5-HT_2CR mutant mice display decreased locomotion in response to systemic treatment with the D₁R agonist SKF 81297. Repeated-measures ANOVA on locomotor distance traveled between 0 and 90 min after injection revealed significant effects of time (F_(1,25) = 39.1, p < 0.001) and time × genotype (F_(1,25) = 4.65, p < 0.05) and time × treatment (F_(2,25) = 5.89, p < 0.01) interactions.
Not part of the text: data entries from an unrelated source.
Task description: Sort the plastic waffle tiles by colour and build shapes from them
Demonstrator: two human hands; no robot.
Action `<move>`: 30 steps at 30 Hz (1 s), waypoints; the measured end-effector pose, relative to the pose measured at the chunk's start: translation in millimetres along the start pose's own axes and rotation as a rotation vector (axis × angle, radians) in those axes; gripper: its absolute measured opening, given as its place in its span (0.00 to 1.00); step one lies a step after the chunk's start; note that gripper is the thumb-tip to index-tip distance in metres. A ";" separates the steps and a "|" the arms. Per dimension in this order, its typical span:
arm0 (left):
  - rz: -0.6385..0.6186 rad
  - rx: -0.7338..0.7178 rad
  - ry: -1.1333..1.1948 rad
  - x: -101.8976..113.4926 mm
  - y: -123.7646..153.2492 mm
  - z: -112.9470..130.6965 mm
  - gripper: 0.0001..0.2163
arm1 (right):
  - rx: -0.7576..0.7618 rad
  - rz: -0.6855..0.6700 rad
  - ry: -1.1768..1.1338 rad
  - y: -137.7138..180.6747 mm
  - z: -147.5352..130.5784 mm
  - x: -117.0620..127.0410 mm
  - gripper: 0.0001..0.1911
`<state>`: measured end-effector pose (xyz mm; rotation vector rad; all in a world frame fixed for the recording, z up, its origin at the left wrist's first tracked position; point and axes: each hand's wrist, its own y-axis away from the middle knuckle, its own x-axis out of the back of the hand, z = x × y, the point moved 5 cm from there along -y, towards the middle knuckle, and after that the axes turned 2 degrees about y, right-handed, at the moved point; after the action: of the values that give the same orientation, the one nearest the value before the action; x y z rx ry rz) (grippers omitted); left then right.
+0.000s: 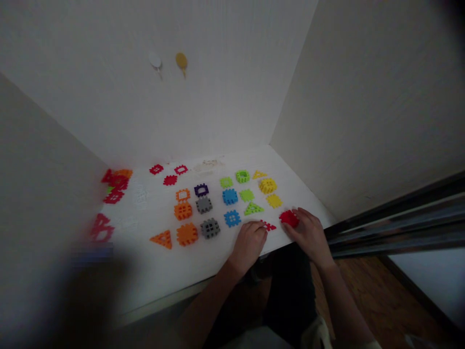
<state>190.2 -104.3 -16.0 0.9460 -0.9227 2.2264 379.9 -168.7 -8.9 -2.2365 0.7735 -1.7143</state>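
Note:
My left hand (pixel 250 242) is closed at the table's front edge, its fingertips on the left end of a red triangular building tile (pixel 269 226). Part of that tile is hidden under the fingers. To its right, my right hand (pixel 308 230) has thumb and fingers around a red square building tile (pixel 289 218) with notched edges. Just beyond the hands lie a lime triangular tile (pixel 253 209), a yellow square tile (pixel 274 200) and a blue square tile (pixel 232 218).
Orange tiles (pixel 187 234), grey tiles (pixel 210 228) and a dark purple frame tile (pixel 201 190) lie left of centre on the white table (pixel 152 271). Red tiles (pixel 114 196) are heaped at the far left. Walls enclose the back and sides; two hooks (pixel 181 60) are on the back wall.

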 end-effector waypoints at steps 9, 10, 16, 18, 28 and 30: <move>0.011 -0.012 0.007 0.8 0.6 0.3 0.08 | -0.036 -0.029 0.003 0.9 -13.6 -6.4 0.18; 0.011 -0.014 0.008 0.2 0.7 0.1 0.08 | -0.040 -0.027 0.008 1.6 -14.3 -6.9 0.18; 0.015 -0.005 0.000 -2.1 -1.7 -0.5 0.08 | -0.052 -0.017 0.032 1.0 -10.4 -11.1 0.19; 0.012 -0.004 -0.008 -2.1 -3.2 0.3 0.08 | -0.031 -0.021 0.024 -1.5 -9.3 -12.1 0.19; -0.019 -0.031 -0.055 0.8 -3.2 5.5 0.10 | 0.065 -0.063 0.002 -3.7 -10.4 -9.6 0.20; -0.027 -0.032 -0.050 2.6 -2.1 6.9 0.10 | 0.090 -0.046 -0.013 -3.6 -12.7 -3.1 0.19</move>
<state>192.9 -107.7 -9.7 0.9973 -0.9594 2.1685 368.3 -162.3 -6.1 -2.2200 0.6334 -1.7171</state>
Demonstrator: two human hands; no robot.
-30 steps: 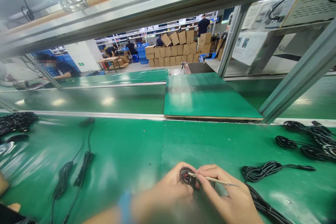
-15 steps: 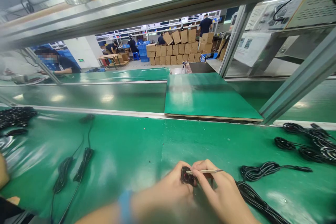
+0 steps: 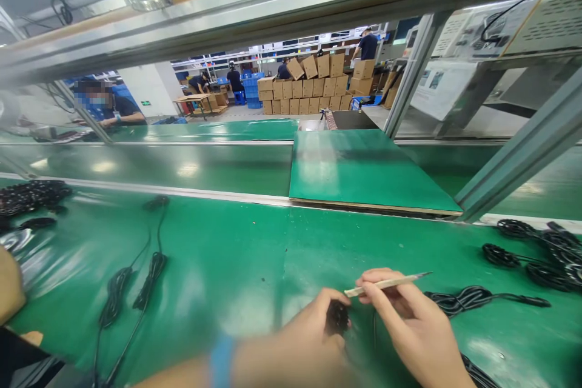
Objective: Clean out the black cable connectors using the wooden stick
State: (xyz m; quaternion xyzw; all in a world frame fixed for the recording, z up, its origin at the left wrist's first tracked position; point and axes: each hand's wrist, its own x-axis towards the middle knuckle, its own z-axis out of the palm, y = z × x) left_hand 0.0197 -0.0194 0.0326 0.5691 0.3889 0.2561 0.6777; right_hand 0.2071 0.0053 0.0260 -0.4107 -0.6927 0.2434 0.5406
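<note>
**Stick tip just above the black part**

The right hand [image 3: 409, 327] pinches a thin stick [image 3: 386, 283], its long axis pointing to 3 o'clock. At its 8 o'clock, the left hand [image 3: 300, 345] grips a small black part [image 3: 337, 317] above the green table [image 3: 236, 260].

Your small black connector [image 3: 337, 318] sits pinched upright at 6 o'clock, low over the green tabletop [image 3: 236, 260]. Your thin pale pick [image 3: 386, 283] lies nearly level, tip toward 3 o'clock, just above it.
</note>
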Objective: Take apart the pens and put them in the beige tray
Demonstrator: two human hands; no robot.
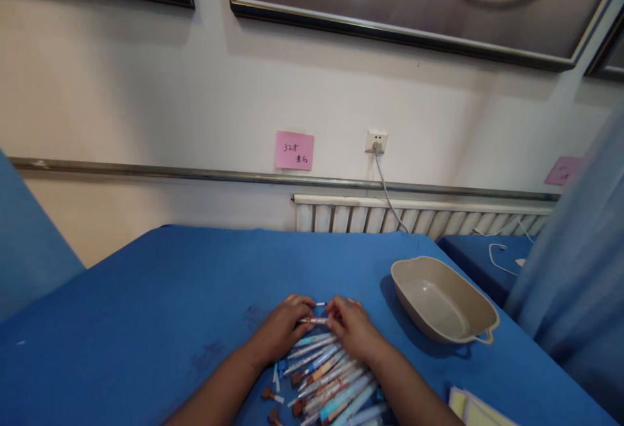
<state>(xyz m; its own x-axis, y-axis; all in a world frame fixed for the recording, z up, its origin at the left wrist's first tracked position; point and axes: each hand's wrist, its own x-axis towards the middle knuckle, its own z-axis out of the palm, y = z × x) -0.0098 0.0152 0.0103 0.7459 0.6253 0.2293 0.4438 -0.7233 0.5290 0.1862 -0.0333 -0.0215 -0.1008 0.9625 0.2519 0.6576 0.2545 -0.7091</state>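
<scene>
My left hand (285,327) and my right hand (353,327) face each other over the blue bed-like surface. Between them runs a slim pen (318,320), pale with reddish markings, its two ends pinched by the fingers. Just beyond it, a small white stick-like piece (320,304) shows between the fingertips; whether it is held or lying there I cannot tell. Below the hands spreads a pile of pens (334,374) in white, light blue, orange and pink. Several brown pieces with short pale stems, one of them a brown cap-like piece (267,393), lie left of the pile.
A beige plastic basin (443,302) stands on the blue cover to the right. Yellow and white papers (475,410) lie at the lower right. Behind are a white radiator (361,214), a wall socket (376,142) with a plugged cable, and a metal rail. Blue curtains (575,283) hang at the sides.
</scene>
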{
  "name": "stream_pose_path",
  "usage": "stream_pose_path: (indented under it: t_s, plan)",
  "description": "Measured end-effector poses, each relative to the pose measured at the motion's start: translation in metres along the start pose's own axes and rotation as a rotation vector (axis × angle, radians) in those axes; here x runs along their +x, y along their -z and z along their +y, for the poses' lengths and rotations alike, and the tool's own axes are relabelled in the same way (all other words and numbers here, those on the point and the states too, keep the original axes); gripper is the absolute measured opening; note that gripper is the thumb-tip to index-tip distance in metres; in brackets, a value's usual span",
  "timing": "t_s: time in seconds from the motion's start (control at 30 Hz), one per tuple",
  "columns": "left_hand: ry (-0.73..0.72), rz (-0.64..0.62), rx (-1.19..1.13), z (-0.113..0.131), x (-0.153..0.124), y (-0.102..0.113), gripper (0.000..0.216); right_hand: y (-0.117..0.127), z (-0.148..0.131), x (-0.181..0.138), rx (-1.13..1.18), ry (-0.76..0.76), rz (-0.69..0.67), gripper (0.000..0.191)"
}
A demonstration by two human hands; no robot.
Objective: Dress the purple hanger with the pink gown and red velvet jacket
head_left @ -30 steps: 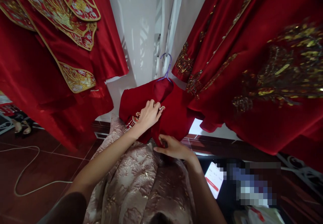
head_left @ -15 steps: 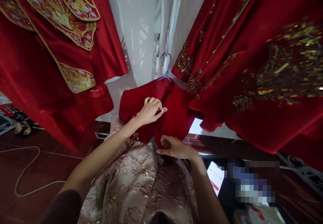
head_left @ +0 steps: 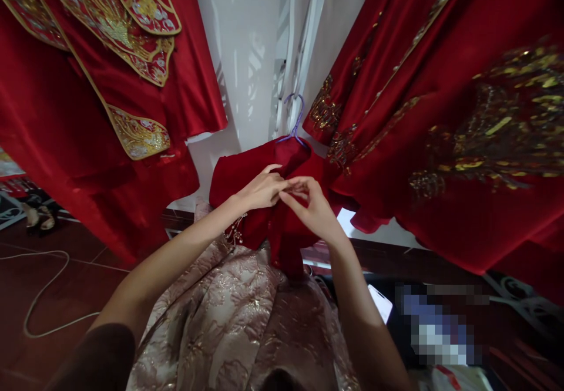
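Observation:
A short red jacket [head_left: 229,182] hangs in front of me on a purple wire hanger [head_left: 296,122]. Over its front my two hands meet at the fingertips. My left hand [head_left: 262,191] is closed in a pinch, and the small pearl ornament seen at its fingertips earlier is now hidden. My right hand [head_left: 311,204] has its thumb and fingers curled together against the left fingertips; what they grip cannot be made out. A pearl-beaded sprig [head_left: 237,229] dangles below my left wrist. Under the jacket spreads a pinkish-gold brocade skirt [head_left: 220,314].
Red gold-embroidered garments hang at left [head_left: 194,86] and right [head_left: 396,215]. Behind stands a white wall with a metal upright [head_left: 304,39]. A lit phone [head_left: 379,304] lies at lower right beside a blurred patch. A pale cable [head_left: 42,285] curls across the tiled floor.
My right hand has risen from the jacket's lower edge to meet my left hand. The pearl ornament at my left fingertips has gone out of sight. The jacket's lower front now hangs free.

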State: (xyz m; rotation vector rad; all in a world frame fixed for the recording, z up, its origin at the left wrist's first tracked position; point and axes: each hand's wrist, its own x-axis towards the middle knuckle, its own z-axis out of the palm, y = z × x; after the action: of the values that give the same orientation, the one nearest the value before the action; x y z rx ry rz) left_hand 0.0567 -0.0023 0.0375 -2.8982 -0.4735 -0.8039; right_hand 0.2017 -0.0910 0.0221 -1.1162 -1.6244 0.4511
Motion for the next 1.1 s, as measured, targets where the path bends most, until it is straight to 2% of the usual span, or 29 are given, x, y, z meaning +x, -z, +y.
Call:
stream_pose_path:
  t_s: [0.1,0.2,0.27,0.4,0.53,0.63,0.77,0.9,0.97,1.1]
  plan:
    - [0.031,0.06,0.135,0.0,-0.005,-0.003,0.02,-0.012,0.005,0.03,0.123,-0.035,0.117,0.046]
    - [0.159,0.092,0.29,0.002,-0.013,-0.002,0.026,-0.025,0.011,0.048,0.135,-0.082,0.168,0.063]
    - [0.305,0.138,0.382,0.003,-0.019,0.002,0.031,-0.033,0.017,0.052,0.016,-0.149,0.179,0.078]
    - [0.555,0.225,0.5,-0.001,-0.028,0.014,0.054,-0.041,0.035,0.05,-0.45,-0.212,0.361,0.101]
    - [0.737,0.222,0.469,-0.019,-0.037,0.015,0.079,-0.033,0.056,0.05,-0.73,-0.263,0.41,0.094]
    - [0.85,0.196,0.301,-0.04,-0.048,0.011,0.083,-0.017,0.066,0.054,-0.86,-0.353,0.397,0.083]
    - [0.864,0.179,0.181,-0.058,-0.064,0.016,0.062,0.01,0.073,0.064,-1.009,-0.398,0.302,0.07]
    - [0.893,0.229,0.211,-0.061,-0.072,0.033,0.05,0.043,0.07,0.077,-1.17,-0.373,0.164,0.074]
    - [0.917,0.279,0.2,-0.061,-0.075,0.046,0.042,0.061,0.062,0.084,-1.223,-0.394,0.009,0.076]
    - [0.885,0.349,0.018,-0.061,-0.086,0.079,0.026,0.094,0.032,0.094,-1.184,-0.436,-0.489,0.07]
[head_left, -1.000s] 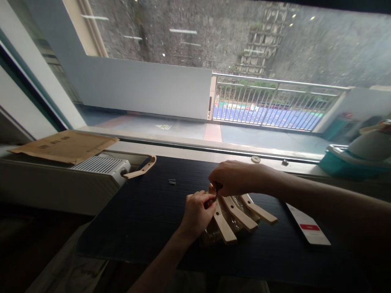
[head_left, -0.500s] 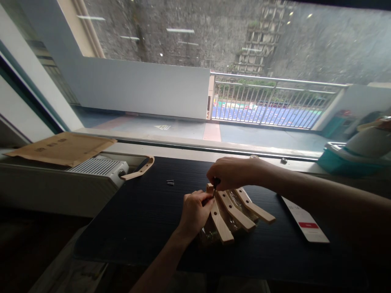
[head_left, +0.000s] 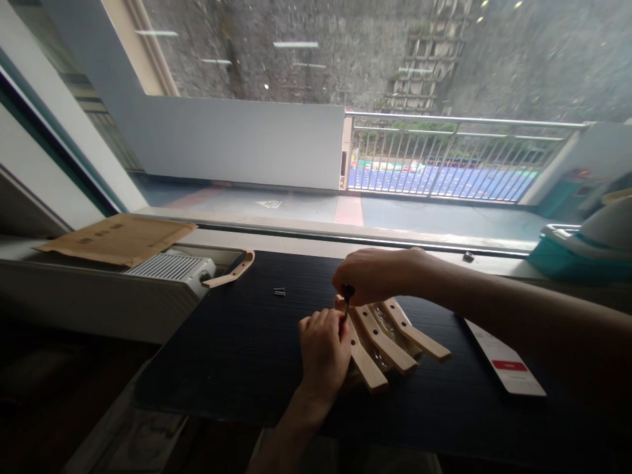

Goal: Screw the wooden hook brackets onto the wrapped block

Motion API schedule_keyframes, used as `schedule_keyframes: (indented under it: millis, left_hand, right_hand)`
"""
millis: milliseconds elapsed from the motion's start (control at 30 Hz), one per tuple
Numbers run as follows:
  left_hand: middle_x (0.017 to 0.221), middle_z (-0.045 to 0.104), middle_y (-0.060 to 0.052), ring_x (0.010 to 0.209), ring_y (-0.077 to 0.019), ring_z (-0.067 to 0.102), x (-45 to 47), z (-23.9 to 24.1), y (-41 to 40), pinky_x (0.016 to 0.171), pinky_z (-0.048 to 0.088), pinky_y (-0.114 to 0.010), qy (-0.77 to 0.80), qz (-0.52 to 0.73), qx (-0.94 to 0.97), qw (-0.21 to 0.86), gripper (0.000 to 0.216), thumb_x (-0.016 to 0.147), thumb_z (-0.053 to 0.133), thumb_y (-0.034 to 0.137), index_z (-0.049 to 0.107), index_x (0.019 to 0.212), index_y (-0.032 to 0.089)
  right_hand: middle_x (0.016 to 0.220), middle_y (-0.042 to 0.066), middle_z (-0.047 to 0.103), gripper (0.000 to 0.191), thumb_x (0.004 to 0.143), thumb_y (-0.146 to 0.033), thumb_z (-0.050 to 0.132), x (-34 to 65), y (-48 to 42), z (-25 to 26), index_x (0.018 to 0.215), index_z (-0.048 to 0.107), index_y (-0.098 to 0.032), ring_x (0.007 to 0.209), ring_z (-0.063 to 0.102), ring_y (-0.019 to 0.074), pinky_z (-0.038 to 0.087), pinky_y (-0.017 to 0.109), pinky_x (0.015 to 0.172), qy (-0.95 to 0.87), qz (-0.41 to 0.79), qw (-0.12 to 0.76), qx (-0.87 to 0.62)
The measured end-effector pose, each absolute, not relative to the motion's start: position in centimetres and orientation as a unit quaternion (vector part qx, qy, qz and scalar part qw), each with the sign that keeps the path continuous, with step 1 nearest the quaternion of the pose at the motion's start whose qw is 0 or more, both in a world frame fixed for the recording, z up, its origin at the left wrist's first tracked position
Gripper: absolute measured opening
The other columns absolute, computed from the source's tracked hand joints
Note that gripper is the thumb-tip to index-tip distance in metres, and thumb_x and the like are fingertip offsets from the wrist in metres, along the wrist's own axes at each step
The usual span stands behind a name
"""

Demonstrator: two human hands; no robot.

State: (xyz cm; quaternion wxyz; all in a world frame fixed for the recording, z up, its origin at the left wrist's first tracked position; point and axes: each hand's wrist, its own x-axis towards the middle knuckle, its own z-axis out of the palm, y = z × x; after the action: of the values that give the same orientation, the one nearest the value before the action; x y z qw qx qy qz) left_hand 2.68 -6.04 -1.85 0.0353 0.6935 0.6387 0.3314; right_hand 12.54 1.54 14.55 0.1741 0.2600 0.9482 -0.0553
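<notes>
Landmark: table [head_left: 232, 355], dark, under the window. Contents, left to right:

Envelope [head_left: 118, 238], one, brown; left of the table, lying on the radiator.
Radiator [head_left: 170, 266], one, white; beside the table's left edge.
Loose bracket [head_left: 237, 268], one, wooden, bent, drilled; at the table's far left corner.
Screws [head_left: 279, 291], two, metal; lying side by side on the table's far half.
Left hand [head_left: 323, 349], above the table's middle; fingers curled in at the first bracket's upper part. What they grip is hidden; cannot tell.
Driver [head_left: 347, 304], one, dark handle, shaft pointing down to the left hand, above the table's middle.
Right hand [head_left: 372, 273], above the table's far half; closed round the driver's handle.
First bracket [head_left: 368, 367], second bracket [head_left: 388, 345], third bracket [head_left: 422, 339], wooden, bent, drilled; fanned out near the table's middle.
Wrap [head_left: 380, 359], clear; on the table, beneath the three.
Phone [head_left: 511, 370], white face, red bar; on the table's right part.
Tub [head_left: 560, 257], teal; beyond the table's far right.
</notes>
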Motion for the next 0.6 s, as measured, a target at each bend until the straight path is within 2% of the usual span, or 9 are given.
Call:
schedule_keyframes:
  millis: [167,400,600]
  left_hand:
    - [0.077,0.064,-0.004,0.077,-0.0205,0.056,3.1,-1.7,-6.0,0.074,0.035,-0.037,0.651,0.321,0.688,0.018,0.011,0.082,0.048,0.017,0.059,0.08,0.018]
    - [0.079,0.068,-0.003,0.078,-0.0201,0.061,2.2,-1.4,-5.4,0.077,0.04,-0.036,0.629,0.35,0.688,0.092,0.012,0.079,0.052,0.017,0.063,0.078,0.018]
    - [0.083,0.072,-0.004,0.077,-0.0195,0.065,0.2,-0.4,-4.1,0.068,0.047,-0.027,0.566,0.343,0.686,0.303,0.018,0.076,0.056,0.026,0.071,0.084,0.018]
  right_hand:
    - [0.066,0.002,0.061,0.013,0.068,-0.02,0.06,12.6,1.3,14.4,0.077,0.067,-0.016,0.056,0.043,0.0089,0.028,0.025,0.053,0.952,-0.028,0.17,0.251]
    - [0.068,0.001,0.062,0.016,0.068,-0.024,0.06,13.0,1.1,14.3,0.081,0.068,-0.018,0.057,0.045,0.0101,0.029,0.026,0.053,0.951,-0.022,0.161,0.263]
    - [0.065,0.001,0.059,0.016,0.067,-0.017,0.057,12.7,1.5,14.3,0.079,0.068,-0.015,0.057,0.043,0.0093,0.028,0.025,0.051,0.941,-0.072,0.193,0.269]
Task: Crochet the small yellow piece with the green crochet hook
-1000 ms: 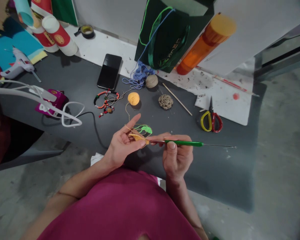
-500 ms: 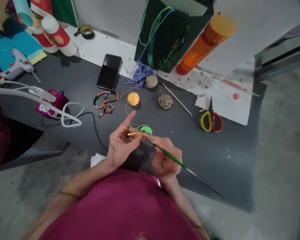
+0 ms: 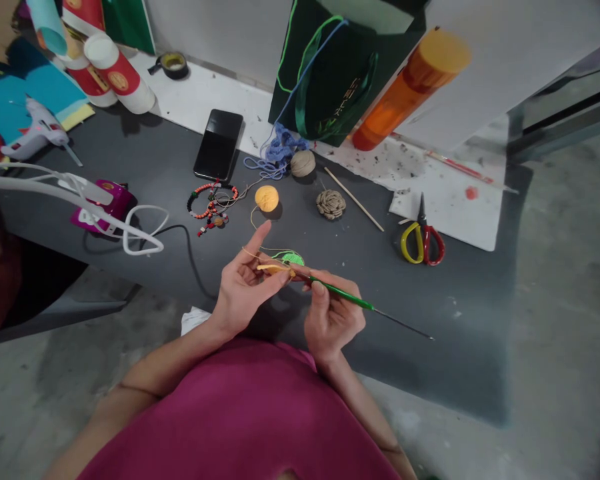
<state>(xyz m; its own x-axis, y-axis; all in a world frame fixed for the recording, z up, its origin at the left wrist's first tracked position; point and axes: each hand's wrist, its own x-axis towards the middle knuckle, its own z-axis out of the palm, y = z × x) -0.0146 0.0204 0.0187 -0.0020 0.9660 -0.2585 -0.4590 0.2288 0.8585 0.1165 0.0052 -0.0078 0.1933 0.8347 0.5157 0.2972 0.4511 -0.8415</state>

There was also a significant time × genotype × treatment interaction (F_(2,25) = 10.69, p < 0.001). ANOVA conducted on peak activity showed significant effects of genotype (F_(1,25) = 23.49, p < 0.001), treatment (F_(2,25) = 60.46, p < 0.001), and genotype × treatment interaction (F_(2,25) = 22.06, p < 0.001). Data are represented as mean ± SEM. n = 6–7 per group.